**About this task**. From the line containing "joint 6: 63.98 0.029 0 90" down to the line containing "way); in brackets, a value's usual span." in the records below, reproduce every line exactly, ends included, and omit all others.
Data extract Block Start
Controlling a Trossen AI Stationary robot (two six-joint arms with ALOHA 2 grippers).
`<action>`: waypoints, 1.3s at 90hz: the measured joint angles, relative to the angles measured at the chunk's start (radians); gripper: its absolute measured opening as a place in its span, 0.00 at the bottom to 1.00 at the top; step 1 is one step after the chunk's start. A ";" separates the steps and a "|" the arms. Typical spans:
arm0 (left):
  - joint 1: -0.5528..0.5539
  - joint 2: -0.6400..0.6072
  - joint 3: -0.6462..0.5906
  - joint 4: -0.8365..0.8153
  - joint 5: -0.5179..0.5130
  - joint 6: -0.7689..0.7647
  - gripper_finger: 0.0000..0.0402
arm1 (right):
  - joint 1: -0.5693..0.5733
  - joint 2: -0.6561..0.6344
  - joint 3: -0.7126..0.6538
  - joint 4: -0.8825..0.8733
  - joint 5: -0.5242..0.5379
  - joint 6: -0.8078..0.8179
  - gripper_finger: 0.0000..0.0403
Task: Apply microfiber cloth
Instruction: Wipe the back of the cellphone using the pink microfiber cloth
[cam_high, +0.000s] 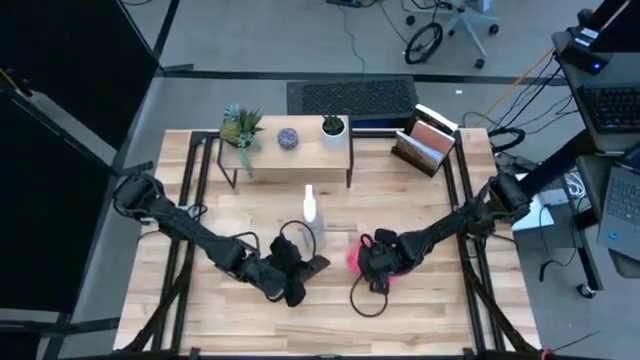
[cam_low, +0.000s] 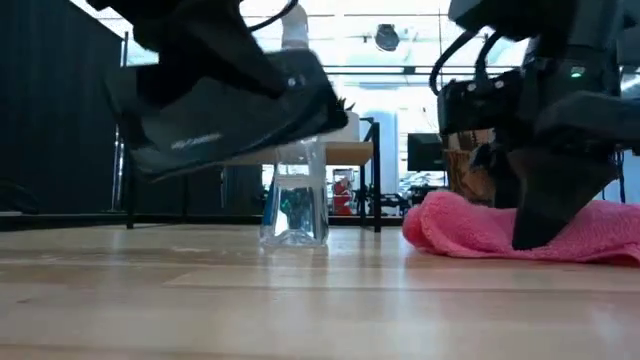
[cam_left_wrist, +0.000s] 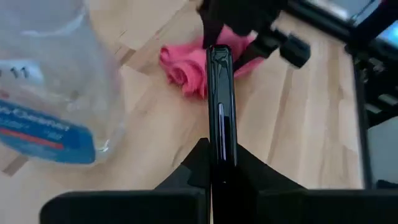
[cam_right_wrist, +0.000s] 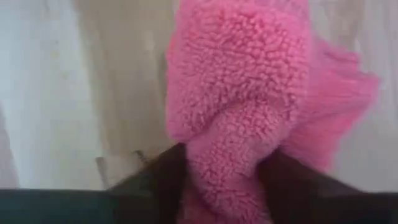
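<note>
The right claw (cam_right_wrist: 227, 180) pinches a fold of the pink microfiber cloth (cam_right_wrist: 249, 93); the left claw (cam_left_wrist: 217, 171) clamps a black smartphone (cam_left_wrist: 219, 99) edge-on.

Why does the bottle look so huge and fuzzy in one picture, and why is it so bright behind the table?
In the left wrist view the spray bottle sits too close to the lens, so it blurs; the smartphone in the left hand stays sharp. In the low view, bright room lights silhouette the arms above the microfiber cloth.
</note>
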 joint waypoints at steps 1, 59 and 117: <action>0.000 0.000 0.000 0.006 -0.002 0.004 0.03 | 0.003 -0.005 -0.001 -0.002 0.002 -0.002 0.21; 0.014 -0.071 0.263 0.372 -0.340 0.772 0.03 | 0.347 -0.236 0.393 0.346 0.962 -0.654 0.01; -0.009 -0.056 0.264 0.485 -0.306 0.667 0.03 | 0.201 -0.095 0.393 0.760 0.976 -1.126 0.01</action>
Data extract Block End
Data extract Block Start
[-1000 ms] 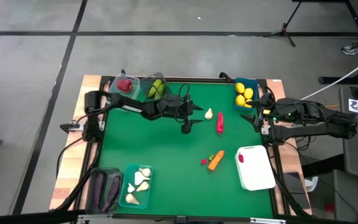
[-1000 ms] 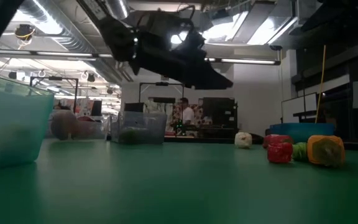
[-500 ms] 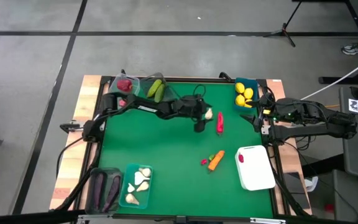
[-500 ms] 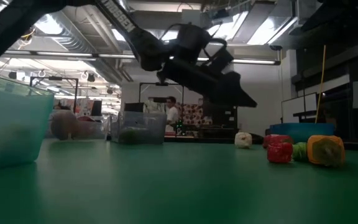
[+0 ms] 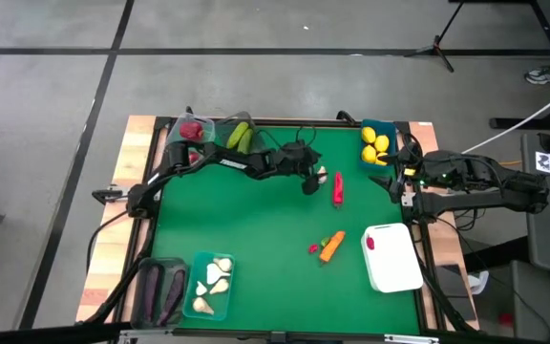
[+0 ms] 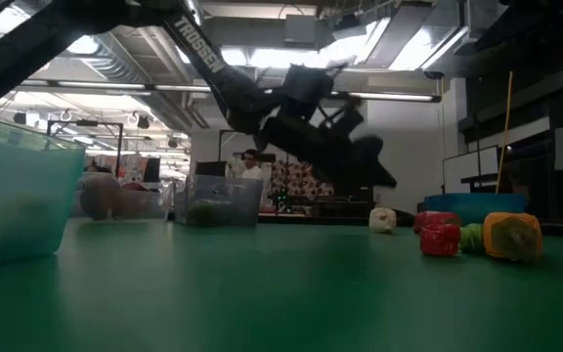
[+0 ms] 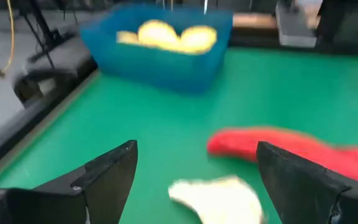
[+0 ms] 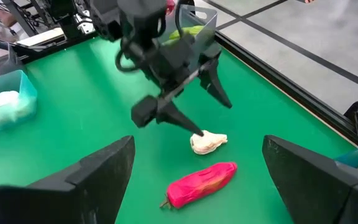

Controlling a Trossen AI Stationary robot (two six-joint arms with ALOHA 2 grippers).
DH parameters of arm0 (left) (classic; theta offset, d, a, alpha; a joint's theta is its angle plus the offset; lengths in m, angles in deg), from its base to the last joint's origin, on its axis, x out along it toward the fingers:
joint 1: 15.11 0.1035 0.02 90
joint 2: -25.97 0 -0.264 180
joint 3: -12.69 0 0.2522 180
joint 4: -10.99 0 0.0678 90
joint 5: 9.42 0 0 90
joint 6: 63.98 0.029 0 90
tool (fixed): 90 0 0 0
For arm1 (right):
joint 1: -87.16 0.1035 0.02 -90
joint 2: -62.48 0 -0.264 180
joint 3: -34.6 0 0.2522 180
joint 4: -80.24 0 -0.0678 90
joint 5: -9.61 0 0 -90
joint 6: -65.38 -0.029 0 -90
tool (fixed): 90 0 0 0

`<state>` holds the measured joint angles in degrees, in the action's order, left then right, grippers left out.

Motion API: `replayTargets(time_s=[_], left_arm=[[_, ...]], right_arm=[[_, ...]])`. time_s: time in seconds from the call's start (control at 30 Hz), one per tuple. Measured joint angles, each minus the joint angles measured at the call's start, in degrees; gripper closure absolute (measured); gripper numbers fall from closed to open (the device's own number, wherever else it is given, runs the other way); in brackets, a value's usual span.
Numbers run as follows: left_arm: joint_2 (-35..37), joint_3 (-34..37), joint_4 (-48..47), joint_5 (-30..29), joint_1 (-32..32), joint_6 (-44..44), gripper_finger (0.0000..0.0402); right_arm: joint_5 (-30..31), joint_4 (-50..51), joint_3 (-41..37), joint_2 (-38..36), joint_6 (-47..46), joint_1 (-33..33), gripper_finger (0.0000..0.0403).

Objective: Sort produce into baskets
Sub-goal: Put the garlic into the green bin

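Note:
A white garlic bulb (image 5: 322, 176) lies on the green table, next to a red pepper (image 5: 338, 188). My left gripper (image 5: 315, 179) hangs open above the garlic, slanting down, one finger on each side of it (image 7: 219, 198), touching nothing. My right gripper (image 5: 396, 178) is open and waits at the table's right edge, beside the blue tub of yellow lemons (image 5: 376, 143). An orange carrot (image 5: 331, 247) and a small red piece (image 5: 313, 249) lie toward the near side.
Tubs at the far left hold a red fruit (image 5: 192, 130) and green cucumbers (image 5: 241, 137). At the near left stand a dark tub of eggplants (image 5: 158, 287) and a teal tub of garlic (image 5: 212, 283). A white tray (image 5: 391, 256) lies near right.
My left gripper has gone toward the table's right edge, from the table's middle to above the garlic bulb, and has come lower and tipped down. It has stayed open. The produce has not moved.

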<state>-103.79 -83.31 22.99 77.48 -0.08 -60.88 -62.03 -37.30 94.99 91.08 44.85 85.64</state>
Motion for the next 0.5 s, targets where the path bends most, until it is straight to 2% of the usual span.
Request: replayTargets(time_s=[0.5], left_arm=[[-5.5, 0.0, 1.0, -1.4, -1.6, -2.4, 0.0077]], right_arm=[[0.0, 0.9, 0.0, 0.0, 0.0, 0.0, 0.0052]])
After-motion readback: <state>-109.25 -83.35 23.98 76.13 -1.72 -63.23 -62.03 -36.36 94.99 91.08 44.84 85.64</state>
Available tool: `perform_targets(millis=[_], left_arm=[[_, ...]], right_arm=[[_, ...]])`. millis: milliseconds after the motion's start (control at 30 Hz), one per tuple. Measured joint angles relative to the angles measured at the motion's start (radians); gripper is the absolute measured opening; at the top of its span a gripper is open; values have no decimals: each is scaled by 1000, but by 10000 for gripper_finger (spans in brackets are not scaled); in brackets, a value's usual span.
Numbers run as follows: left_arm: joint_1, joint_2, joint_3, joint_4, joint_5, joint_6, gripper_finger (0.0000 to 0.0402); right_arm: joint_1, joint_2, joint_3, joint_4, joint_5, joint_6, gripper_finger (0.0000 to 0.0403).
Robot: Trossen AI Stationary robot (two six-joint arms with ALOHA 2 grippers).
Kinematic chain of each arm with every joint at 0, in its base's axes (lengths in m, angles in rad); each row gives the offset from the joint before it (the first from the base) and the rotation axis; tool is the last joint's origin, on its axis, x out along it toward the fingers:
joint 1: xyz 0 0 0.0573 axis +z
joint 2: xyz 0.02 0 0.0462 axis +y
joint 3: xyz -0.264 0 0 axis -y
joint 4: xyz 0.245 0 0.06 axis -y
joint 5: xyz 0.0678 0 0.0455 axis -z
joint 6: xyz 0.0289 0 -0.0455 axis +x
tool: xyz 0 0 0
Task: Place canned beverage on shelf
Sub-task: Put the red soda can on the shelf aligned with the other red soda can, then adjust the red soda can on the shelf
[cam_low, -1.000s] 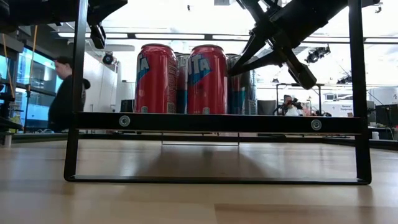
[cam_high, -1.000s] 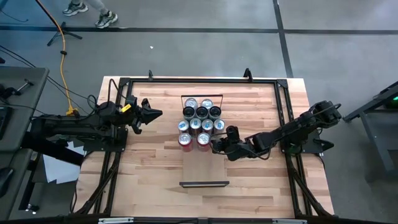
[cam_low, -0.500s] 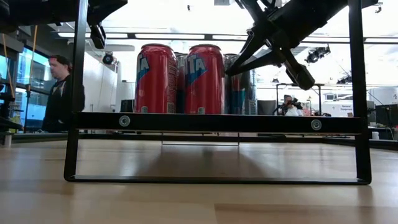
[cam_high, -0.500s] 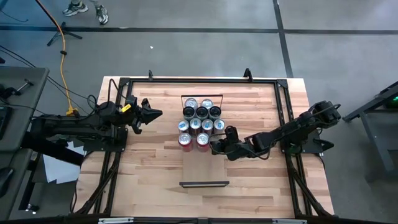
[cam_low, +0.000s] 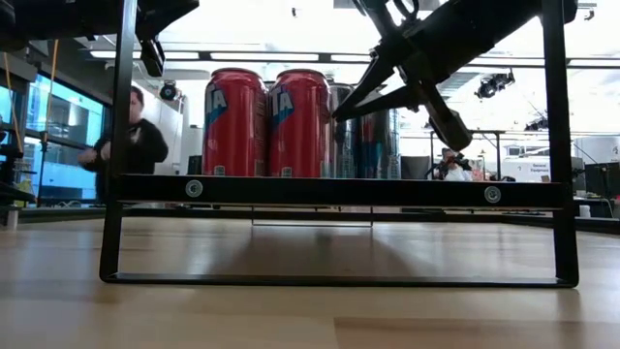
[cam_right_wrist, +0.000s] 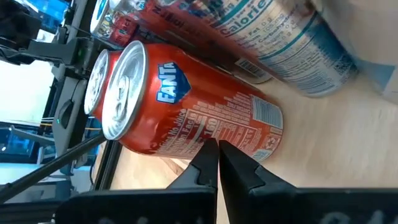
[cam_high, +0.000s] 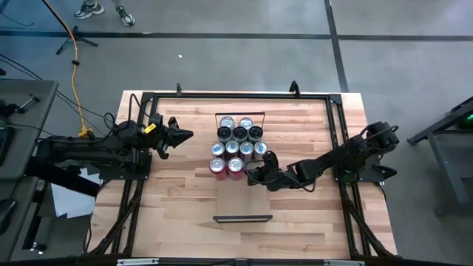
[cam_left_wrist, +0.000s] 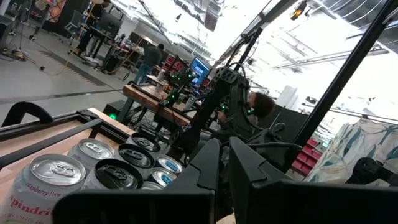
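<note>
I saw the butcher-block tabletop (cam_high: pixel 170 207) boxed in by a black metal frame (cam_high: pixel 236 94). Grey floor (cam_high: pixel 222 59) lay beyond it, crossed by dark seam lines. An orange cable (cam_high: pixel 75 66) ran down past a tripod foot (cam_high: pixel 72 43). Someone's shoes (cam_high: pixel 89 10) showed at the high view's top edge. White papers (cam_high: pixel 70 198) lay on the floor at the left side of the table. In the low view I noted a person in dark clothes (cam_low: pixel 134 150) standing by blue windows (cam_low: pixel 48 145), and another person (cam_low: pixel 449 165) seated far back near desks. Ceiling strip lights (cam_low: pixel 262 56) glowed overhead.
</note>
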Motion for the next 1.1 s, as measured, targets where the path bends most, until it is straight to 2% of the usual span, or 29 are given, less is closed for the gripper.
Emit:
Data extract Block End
**Answer box**.
joint 6: 63.98 0.029 0 90
tool (fixed): 90 0 0 0
For arm1 (right):
joint 1: -87.16 0.1035 0.02 -90
joint 2: -62.48 0 -0.264 180
joint 3: -34.6 0 0.2522 180
joint 4: -80.24 0 -0.0678 90
joint 5: -9.61 0 0 -90
joint 6: -65.38 -0.029 0 -90
tool (fixed): 90 0 0 0

`<state>` holds the measured joint angles in degrees, in the action's order, left then right, grippers left out.

Motion API: `replayTargets(time_s=[_], left_arm=[[_, ...]], right_arm=[[_, ...]])`. time_s: time in seconds from the call's start (control at 30 Hz), one per tuple. Measured joint angles, each minus the joint angles measured at the call's start, in degrees; gripper closure absolute (measured); gripper numbers fall from closed to open (the device's own number, wherever else it is given, runs the other way); in brackets, a value's usual span.

No additional answer is expected.